Blocked Cat Reunited With Owner After Emergency Intervention

A few weeks ago, a cat came to me in the morning as a transfer from the emergency clinic that handles our after-hours medical care. The cat was a male, black cat that was blocked (unable to urinate), in very poor condition in the emergency clinic, and remained in very poor condition upon coming into our care at the San Jose Animal Care Center.

Most cats that come to the emergency clinic in this kind of poor condition without any identification are at risk of being euthanized. This cat, however, had a microchip, so the emergency clinic received authorization to spend more than our normal limit per animal on this cat, because we had reason to believe this cat had a home!

The cat was mentally obtunded to quiet at best, not the bright, alert and interactive cat you normally expect to see. He had bloody discharge coming from his nose and mouth and came to us with a urinary catheter and collection bag as well as an IV catheter. While the emergency clinic had unblocked him and had the ability to provide care for an indwelling urinary catheter and collection system, that is very hard for us to do at the shelter.

After reading the medical record and examining the cat upon his arrival, I decided that as with any male cat that was blocked and subsequently unblocked, the true test would be whether the cat be able to urinate upon removing the urinary catheter.

We removed the urinary catheter and watched over subsequent hours and days as the cat sat in its large cage, urinating on the bedding that was beneath him, unable or unwilling to walk to the litter box he had been provided with for the purposes of urination, as most cats do.

The microchip company and our staff diligently worked to find an owner of the cat, but the microchip was not updated with a current address and phone number, so it seemed to be a dead end.
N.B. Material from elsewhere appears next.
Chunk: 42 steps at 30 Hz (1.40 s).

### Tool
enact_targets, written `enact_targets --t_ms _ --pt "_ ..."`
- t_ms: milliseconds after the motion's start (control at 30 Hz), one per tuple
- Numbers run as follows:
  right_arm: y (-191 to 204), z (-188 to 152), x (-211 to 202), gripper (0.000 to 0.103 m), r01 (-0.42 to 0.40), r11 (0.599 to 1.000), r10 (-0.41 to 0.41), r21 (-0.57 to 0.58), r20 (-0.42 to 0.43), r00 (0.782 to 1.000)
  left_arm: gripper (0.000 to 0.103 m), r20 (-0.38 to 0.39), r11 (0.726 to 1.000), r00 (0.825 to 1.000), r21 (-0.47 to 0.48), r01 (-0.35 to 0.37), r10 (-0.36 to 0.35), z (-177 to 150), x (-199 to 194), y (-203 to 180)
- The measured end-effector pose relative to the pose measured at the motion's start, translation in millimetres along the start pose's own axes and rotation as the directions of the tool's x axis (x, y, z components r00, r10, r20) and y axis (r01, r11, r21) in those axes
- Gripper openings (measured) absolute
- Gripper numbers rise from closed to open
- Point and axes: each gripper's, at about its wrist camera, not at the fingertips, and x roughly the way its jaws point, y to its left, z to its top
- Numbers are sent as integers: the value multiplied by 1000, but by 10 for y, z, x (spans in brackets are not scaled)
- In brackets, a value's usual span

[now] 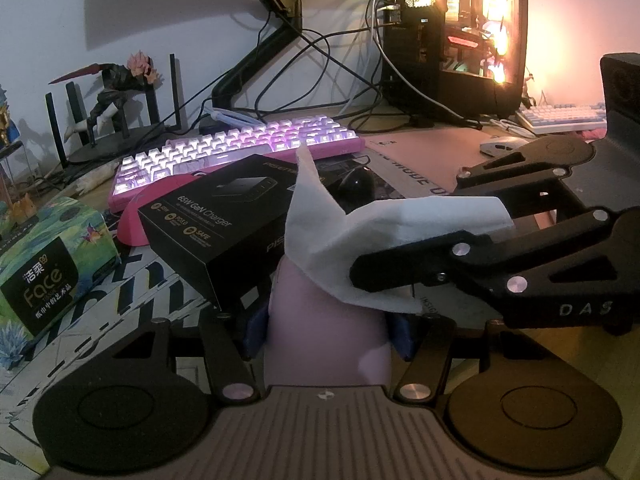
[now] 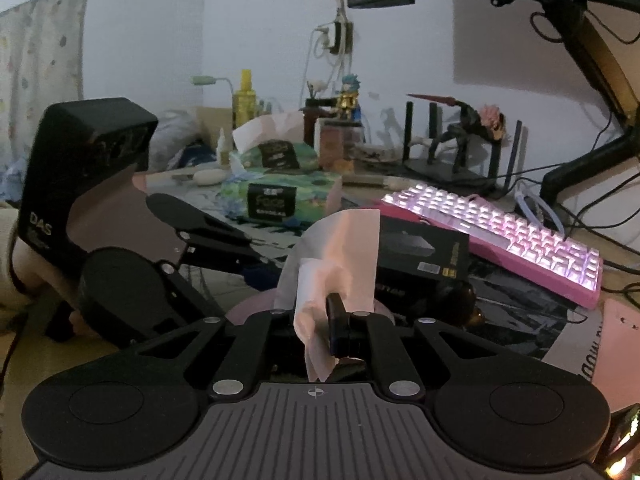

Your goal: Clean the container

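My left gripper (image 1: pixel 326 332) is shut on a pale pink container (image 1: pixel 324 344), its blue pads (image 1: pixel 254 336) pressing on both sides. A crumpled white tissue (image 1: pixel 360 232) lies over the container's top. My right gripper (image 1: pixel 360 276) reaches in from the right, shut on that tissue. In the right wrist view the right gripper (image 2: pixel 334 320) pinches the tissue (image 2: pixel 340 256) just above the container's pink rim (image 2: pixel 248 306). The left gripper (image 2: pixel 236 280) comes in from the left there, with a hand behind it. The container's inside is hidden.
A black charger box (image 1: pixel 224 216) lies just behind the container, with a lit pink keyboard (image 1: pixel 240 148) and a black mouse (image 1: pixel 356 184) beyond. A green tissue box (image 1: pixel 44 264) stands at the left. A glowing computer case (image 1: pixel 452 32), cables and figurines line the back.
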Motion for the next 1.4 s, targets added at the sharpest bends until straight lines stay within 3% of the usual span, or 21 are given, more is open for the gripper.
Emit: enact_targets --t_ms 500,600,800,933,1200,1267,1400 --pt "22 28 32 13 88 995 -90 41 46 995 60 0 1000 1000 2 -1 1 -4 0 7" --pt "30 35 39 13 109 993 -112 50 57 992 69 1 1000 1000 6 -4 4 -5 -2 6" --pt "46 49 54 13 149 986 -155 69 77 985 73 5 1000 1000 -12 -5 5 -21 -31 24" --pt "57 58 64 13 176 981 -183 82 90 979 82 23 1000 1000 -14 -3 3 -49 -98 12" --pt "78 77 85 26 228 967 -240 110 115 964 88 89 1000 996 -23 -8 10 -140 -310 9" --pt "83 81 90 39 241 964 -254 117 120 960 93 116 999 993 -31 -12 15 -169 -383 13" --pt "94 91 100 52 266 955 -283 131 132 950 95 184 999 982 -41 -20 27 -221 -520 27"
On a Friday, the cat appeared to be slightly better. He no longer had bloody discharge from his nose and mouth and appeared to have urinated in the litter box. Things were seeming to make a turn for the better, but still no owner to reclaim the cat.
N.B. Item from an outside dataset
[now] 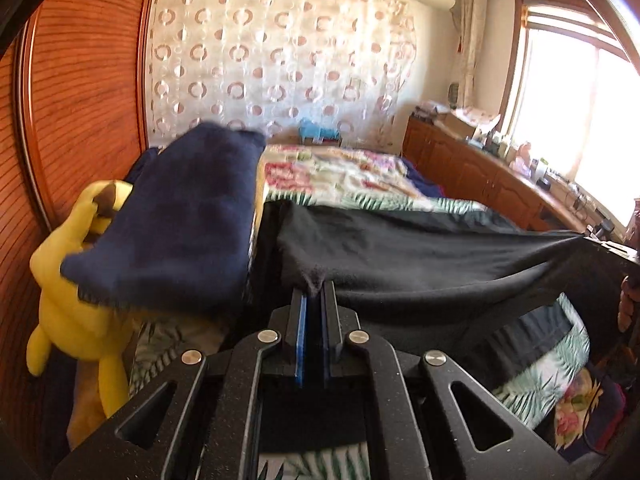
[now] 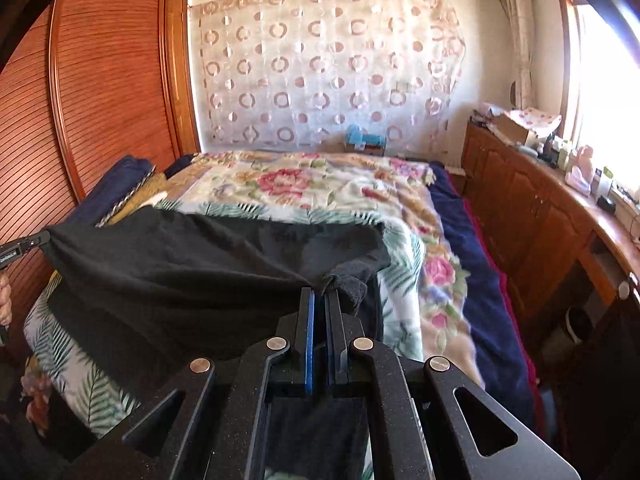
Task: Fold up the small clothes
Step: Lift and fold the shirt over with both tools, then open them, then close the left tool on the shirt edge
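Note:
A black garment (image 1: 420, 256) hangs stretched in the air over the bed, held at two corners. My left gripper (image 1: 316, 286) is shut on its left corner, with a tuft of cloth pinched between the blue pads. My right gripper (image 2: 320, 294) is shut on the other corner of the same black garment (image 2: 192, 264). In the right wrist view the left gripper (image 2: 28, 246) shows at the far left edge with the cloth running from it. A folded navy cloth (image 1: 176, 216) lies on a pile to the left.
A yellow plush toy (image 1: 76, 288) leans against the wooden wardrobe (image 1: 80, 80) on the left. The bed carries a floral blanket (image 2: 304, 188) and a leaf-print sheet (image 2: 72, 356). A wooden cabinet (image 2: 528, 216) with clutter runs along the right under the window.

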Tool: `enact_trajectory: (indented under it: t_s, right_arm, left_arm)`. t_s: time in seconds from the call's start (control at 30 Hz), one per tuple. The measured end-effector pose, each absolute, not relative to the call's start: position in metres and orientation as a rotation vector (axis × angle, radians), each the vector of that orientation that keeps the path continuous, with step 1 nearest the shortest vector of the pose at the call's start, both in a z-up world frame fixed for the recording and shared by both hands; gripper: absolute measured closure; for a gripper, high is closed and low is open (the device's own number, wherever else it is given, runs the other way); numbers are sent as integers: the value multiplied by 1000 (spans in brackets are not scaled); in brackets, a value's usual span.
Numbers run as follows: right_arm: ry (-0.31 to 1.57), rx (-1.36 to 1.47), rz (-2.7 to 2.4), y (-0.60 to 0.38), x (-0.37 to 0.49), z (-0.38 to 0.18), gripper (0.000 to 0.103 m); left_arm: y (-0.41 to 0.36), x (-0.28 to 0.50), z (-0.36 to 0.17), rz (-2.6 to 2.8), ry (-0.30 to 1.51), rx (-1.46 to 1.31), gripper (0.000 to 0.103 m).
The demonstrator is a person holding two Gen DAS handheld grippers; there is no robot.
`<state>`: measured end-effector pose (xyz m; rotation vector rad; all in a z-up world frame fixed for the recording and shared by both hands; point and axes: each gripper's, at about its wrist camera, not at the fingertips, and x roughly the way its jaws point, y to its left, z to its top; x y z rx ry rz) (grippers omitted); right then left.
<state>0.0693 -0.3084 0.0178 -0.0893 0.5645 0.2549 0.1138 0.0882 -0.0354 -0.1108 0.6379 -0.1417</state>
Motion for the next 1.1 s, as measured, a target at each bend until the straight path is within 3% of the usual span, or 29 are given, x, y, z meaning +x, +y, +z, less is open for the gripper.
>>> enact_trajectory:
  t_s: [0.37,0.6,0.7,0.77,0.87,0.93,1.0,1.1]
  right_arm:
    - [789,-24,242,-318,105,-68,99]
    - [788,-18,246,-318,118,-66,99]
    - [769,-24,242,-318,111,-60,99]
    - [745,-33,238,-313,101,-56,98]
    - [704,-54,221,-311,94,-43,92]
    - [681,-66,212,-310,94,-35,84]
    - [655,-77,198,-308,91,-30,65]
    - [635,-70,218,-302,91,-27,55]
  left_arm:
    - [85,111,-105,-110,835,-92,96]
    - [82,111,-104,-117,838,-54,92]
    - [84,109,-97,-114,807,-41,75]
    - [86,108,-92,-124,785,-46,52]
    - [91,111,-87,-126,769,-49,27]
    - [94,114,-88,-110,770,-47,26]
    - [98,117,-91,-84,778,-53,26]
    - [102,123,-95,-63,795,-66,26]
Following that weekend, I returned on Monday to find a cat that I almost didn’t recognize. This cat was standing, walking back and forth in the front of the cage, purring and rubbing on the bars as if to say love me! His food bowls showed signs that he had a healthy appetite, and his litter box showed he had been urinating and defecating normally.

Wow, I thought! What a transformation! Now the question became what to do with him since he seemed to be doing so well.

While we were still working to find an owner, we had to consider what would happen if an owner never came forward. It’s hard to consider putting a cat up for adoption that we know had been blocked as such cats are likely to block again in the future and that is not necessarily something that a potential adopter wants to be undertaking.

Fortunately, however, our staff did some investigative work and found someone by the same name as the microchip that was last registered to (at an address almost 100 miles away), yet this person was living nearby. Follow-up was done and this person was, in fact, the owner of the cat. The person came in to reclaim the cat and we set up a payment plan that would accommodate that person’s limited income so that the care previously provided by the emergency clinic would be covered over time.

I was so incredibly happy when I came in one day and found that the reason the cat was no longer in his kennel was because he had gone home! Microchips are great and can be incredible life-saving tools, but they do need to be kept up-to-date whenever an owner moves. Fortunately, in this instance, a microchip with a seeming dead-end didn’t deter our determined staff from finding this cat’s family and reuniting them.